• [Data segment]

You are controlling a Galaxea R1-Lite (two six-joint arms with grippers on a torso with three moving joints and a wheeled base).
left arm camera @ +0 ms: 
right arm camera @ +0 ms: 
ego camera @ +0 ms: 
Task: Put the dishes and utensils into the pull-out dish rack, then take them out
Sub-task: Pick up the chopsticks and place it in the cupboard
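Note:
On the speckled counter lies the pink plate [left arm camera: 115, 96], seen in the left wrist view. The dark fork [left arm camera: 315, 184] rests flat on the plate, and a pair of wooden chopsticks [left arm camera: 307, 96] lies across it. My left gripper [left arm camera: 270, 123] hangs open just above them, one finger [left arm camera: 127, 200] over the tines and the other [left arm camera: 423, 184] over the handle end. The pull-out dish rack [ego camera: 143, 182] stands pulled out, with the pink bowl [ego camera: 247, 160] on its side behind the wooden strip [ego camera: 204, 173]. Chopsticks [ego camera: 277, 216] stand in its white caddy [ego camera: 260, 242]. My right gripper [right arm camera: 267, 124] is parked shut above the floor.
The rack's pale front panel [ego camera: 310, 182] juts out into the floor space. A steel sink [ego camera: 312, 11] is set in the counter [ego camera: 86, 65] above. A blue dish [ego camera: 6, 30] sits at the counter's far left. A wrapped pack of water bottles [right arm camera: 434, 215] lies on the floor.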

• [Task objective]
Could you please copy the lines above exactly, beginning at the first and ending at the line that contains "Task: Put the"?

• [Result for this task]
You are controlling a Galaxea R1-Lite (two six-joint arms with grippers on a torso with three moving joints and a wheeled base).
left arm camera @ +0 ms: 
right arm camera @ +0 ms: 
ego camera @ +0 ms: 
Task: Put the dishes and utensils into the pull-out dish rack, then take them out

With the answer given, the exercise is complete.